-------- DATA IN THIS EXERCISE --------

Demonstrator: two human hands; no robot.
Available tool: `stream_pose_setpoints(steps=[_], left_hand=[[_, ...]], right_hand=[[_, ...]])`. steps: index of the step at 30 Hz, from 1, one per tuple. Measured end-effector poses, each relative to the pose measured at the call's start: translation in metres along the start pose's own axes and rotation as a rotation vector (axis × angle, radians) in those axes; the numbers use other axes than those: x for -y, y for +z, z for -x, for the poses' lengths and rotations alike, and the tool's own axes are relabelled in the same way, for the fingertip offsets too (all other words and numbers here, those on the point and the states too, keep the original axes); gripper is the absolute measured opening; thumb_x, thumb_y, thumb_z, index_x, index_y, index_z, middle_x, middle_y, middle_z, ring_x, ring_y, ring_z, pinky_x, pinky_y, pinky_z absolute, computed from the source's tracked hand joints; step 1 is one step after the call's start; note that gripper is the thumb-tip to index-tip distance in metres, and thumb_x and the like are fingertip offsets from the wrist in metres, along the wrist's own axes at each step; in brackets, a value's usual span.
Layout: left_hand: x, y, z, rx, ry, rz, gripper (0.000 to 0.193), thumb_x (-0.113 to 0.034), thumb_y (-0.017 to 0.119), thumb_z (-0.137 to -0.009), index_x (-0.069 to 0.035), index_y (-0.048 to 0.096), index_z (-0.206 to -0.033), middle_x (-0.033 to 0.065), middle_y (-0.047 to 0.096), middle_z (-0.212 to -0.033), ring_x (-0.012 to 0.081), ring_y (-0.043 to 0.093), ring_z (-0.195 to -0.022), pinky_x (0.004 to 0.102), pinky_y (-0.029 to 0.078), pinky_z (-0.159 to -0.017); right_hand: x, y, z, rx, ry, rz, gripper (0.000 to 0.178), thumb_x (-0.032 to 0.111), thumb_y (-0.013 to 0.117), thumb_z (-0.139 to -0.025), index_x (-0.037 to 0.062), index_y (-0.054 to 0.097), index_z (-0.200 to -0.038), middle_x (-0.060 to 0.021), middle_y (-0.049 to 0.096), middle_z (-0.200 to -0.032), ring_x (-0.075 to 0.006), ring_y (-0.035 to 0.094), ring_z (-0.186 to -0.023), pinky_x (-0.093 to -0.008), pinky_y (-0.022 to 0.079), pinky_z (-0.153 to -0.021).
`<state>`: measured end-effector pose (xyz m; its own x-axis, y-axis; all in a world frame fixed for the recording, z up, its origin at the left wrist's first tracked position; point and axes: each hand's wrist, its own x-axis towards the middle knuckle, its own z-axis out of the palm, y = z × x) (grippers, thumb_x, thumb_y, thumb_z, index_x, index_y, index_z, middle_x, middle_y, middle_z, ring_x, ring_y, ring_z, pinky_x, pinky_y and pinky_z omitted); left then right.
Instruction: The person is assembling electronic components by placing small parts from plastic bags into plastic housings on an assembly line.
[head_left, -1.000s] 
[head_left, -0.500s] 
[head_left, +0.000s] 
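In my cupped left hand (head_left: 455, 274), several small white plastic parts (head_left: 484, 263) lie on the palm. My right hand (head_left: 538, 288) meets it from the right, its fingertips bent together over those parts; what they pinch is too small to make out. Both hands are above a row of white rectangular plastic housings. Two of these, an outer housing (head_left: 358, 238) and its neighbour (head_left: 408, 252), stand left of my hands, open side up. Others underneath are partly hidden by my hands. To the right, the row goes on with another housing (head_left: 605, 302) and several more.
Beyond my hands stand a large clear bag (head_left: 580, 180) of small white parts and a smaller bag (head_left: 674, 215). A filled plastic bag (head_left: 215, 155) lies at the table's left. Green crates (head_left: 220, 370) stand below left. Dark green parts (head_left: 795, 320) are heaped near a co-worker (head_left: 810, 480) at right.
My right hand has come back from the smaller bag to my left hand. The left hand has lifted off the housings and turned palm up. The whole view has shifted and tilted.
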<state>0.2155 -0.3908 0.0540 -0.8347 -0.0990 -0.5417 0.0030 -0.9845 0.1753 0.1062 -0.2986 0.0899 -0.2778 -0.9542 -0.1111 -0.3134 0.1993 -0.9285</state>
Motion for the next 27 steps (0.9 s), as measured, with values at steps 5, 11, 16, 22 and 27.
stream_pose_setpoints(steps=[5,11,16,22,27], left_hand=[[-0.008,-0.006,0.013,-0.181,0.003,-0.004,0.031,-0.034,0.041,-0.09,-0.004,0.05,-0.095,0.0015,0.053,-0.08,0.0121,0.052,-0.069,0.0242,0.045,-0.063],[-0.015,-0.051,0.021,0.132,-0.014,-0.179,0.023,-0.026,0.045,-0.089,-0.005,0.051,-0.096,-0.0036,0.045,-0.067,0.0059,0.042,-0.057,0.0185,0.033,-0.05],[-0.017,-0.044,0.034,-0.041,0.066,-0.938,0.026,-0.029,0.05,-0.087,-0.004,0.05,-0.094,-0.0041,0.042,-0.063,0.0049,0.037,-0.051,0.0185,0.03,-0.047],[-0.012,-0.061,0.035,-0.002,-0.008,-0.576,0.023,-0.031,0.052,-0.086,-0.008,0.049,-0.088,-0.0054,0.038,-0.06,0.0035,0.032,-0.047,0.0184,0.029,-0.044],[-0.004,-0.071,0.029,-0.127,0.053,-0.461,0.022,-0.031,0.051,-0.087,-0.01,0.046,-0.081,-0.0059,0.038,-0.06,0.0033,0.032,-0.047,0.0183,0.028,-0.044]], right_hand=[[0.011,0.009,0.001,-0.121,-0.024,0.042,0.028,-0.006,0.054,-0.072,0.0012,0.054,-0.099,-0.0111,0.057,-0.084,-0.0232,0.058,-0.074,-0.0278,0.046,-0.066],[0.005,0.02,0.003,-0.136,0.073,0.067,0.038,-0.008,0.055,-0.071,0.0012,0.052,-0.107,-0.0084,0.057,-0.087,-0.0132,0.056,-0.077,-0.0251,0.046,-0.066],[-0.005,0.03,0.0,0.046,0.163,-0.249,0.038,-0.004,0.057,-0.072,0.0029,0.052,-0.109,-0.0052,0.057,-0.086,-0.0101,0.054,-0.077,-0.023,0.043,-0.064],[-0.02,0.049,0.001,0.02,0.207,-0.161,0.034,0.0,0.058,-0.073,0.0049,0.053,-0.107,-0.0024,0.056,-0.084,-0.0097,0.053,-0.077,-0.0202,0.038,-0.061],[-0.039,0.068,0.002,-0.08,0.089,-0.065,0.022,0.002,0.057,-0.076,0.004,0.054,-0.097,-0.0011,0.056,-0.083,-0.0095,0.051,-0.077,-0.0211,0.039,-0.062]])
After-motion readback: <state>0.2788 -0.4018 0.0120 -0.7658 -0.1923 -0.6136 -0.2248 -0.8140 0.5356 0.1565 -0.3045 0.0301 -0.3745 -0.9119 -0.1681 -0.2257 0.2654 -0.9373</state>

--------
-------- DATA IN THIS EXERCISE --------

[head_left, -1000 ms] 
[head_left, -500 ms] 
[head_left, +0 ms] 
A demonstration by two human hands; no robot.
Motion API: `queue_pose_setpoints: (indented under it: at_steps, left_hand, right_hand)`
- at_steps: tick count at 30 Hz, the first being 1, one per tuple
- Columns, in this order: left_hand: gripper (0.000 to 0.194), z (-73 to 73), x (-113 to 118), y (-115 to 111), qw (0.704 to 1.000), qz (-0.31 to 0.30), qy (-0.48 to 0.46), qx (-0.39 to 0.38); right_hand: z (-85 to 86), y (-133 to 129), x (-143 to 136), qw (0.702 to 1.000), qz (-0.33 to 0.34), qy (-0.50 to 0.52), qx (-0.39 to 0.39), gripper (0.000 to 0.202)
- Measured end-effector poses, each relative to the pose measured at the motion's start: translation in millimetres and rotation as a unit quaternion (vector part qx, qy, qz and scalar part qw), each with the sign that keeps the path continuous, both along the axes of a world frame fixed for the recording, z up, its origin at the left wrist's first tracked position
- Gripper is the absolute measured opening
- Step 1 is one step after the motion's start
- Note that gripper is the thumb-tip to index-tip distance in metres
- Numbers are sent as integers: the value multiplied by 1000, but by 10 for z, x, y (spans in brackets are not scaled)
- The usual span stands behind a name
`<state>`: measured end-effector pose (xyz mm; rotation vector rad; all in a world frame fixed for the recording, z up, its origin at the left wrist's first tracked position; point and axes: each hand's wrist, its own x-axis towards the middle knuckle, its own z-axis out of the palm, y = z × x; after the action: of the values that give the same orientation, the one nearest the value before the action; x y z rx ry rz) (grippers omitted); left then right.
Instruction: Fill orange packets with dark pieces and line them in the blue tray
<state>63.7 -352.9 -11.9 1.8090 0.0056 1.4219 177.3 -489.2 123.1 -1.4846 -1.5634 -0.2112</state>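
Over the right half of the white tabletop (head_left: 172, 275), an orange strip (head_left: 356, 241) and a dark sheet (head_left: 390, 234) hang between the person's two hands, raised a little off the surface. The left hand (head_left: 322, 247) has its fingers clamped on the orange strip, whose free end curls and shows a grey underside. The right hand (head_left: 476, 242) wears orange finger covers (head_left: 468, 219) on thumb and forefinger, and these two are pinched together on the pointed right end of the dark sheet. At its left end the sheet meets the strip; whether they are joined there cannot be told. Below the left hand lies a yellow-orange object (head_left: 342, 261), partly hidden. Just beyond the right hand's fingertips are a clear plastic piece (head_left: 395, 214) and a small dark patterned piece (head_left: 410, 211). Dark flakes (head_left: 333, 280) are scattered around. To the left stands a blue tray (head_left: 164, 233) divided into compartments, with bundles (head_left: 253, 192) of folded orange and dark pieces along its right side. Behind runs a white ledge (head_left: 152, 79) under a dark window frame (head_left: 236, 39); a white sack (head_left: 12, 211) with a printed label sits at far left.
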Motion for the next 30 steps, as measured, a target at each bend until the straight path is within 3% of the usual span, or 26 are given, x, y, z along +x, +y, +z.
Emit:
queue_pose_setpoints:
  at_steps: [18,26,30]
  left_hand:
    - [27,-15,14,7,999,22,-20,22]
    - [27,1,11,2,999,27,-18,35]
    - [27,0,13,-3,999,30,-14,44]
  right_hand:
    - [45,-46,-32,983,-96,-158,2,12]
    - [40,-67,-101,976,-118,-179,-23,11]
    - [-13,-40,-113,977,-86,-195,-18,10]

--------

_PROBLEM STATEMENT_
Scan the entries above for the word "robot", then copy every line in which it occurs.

_EXERCISE OUTPUT_
Demonstrator: two human hands; no robot.
A demonstration by two human hands; no robot.

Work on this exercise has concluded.